Only the lines from the one that contains "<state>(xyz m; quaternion" to the end of the material below are wanted, each duplicated exactly.

....

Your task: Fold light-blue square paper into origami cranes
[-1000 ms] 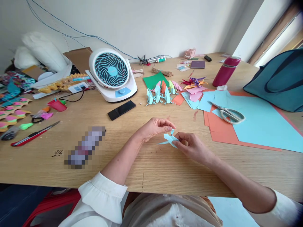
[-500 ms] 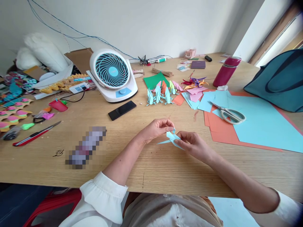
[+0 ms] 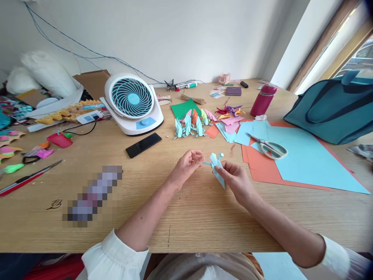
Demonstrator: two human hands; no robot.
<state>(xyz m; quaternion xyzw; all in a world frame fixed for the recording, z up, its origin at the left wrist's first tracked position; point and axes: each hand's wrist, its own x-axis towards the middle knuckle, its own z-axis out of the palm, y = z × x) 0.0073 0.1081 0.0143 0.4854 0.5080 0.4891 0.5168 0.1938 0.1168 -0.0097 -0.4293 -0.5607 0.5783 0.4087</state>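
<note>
A light blue folded paper figure (image 3: pixel 218 171) is pinched between the thumb and fingers of my right hand (image 3: pixel 237 181), above the wooden table. It has a curled tip at the top and a thin strip pointing left. My left hand (image 3: pixel 189 165) is just left of it, fingers curled and close to the strip's end; whether the fingertips touch the strip I cannot tell. Beyond my hands stands a group of folded paper figures (image 3: pixel 188 125) in light blue, pink, orange and green.
A fan (image 3: pixel 132 99) and a black phone (image 3: pixel 143 145) are at the left. Scissors (image 3: pixel 272 149) lie on light blue sheets (image 3: pixel 303 155) at the right, near a magenta bottle (image 3: pixel 264 100) and teal bag (image 3: pixel 332 109). A knife (image 3: pixel 30 177) lies far left.
My left hand has let go of the curled tip and moved left. The paper figure has turned in my right hand, its curled end now upward. The camera view has shifted.
</note>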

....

Written answer:
<state>(xyz m; quaternion xyzw; all in a world frame fixed for the recording, z up, its origin at the left wrist's first tracked position; point and axes: each hand's wrist, its own x-axis towards the middle knuckle, its own z-axis out of the palm, y = z × x) 0.0073 0.1081 0.0143 0.4854 0.5080 0.4891 0.5168 0.1938 0.1168 -0.0097 -0.4293 -0.5607 0.5783 0.4087</state>
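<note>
A light blue folded paper figure (image 3: pixel 218 171) is pinched between the thumb and fingers of my right hand (image 3: pixel 237 181), above the wooden table. It has a curled tip at the top and a thin strip pointing left. My left hand (image 3: pixel 189 165) is just left of it, fingers curled and close to the strip's end; whether the fingertips touch the strip I cannot tell. Beyond my hands stands a group of folded paper figures (image 3: pixel 188 125) in light blue, pink, orange and green.
A fan (image 3: pixel 132 99) and a black phone (image 3: pixel 143 145) are at the left. Scissors (image 3: pixel 272 149) lie on light blue sheets (image 3: pixel 303 155) at the right, near a magenta bottle (image 3: pixel 264 100) and teal bag (image 3: pixel 332 109). A knife (image 3: pixel 30 177) lies far left.
My left hand has let go of the curled tip and moved left. The paper figure has turned in my right hand, its curled end now upward. The camera view has shifted.
</note>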

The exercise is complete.